One of the most famous quotes in mathematics is also its most notorious tease: "Cuius rei demonstrationem mirabilem sane detexi. Hanc marginis exiguitas non caperet." ("I have a truly marvelous proof of this proposition which this margin is too narrow to contain.") [quote & text from Wikipedia] -- Fermat's last theorem. Only hundreds of years later was this to be proven, using methods far beyond what was available at the time.
Marginal notes are not a skill I have ever acquired. I might underline a few sentences, but beyond that my notes are likely to be single words. This is little use to anyone else, and give only a limited window into my thinking should I review the same papers later.
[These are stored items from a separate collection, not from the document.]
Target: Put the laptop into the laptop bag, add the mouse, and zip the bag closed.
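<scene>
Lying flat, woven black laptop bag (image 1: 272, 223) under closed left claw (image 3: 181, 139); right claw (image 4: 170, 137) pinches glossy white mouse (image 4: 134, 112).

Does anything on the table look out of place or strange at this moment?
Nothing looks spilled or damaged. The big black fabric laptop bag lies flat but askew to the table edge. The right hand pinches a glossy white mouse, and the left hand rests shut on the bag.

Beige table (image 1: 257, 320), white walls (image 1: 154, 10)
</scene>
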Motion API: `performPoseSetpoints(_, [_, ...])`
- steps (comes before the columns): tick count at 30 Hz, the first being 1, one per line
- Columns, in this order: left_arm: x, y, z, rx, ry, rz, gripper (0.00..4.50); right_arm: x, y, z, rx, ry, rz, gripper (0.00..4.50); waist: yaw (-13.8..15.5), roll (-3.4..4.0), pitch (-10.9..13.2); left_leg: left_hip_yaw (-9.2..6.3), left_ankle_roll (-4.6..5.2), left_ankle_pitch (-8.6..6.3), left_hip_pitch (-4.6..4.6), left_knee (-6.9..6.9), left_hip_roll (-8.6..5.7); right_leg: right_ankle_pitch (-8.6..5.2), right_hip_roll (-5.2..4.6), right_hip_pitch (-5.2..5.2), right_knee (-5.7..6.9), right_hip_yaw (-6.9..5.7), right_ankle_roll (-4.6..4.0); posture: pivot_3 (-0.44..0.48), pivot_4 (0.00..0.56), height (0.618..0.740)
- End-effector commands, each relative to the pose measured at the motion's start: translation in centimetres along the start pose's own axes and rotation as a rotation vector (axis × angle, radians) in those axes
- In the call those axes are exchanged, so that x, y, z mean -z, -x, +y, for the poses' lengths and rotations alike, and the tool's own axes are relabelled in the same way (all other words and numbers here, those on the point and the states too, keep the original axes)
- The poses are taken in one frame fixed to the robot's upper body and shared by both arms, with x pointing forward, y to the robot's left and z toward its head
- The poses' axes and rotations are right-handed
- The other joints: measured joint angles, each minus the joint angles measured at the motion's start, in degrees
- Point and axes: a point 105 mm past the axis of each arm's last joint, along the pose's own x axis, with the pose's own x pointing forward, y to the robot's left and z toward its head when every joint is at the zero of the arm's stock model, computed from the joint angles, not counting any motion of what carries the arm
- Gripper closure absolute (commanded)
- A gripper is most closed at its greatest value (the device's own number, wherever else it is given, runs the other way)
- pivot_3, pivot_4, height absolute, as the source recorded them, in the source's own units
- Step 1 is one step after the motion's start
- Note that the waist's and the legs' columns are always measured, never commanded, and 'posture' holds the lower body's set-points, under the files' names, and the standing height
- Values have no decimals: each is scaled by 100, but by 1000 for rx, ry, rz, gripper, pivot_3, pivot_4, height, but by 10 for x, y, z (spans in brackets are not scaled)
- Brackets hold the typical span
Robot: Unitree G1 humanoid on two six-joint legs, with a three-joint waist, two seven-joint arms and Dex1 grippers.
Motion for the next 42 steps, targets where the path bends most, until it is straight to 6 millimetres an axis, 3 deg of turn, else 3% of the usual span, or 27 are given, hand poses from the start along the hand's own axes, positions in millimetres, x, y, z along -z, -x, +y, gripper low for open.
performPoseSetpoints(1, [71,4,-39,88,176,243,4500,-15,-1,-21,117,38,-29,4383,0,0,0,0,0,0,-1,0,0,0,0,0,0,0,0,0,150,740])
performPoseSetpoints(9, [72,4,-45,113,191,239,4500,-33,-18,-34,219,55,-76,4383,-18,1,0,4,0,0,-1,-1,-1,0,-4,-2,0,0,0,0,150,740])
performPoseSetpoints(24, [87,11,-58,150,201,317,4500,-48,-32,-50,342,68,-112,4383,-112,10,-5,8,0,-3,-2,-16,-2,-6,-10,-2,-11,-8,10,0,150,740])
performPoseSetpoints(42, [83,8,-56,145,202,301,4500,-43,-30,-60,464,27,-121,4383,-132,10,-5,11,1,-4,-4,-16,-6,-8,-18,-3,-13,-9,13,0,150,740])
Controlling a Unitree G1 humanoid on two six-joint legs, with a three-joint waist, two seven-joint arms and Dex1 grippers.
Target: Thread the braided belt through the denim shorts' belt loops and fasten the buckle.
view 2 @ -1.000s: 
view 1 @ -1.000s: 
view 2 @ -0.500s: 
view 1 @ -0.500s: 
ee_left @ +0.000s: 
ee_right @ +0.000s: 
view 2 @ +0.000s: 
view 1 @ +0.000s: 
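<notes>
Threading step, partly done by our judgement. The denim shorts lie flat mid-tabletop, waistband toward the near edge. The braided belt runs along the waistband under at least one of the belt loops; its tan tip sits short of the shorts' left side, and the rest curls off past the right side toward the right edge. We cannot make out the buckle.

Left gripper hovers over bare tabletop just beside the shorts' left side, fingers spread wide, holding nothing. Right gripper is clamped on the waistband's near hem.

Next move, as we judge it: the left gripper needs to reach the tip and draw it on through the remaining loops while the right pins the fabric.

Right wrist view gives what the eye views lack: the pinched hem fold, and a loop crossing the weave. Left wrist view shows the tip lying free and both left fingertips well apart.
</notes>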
The vagaries of my filing system sometimes lead to multiple printings of the same article, which certainly defeats any markup on the first copy.
If you ever discover a colleague who does have the habit: treasure them! I once had a trip for Millennium to visit a clinical collaborator. The trip involved two planes, as the city we were traveling to lacked direct flights from Boston. On the first leg I began my usual habit of reading The Economist, but en route I spied one of my colleagues reviewing papers relevant to our visit. Feeling a tad chagrined that I hadn't brought any such practical reading material with me, I asked if I could borrow some of the papers. What a revelation!
There in the margins of the photocopies in small but neat script were sentences! Multiple sentences! Questions raised by the text! Cross-references to other work! Criticisms & commentary! Her notes were succinct yet revealing of her thinking of the strengths & weaknesses of the paper and how they fit into the context of other work.
Alas, I am unlikely to frequently have such moments, as our professional paths have now diverged. And I certainly didn't borrow her marked up photocopies nearly often enough after that trip. But it is a standard to keep in mind, even if to only to match infrequently.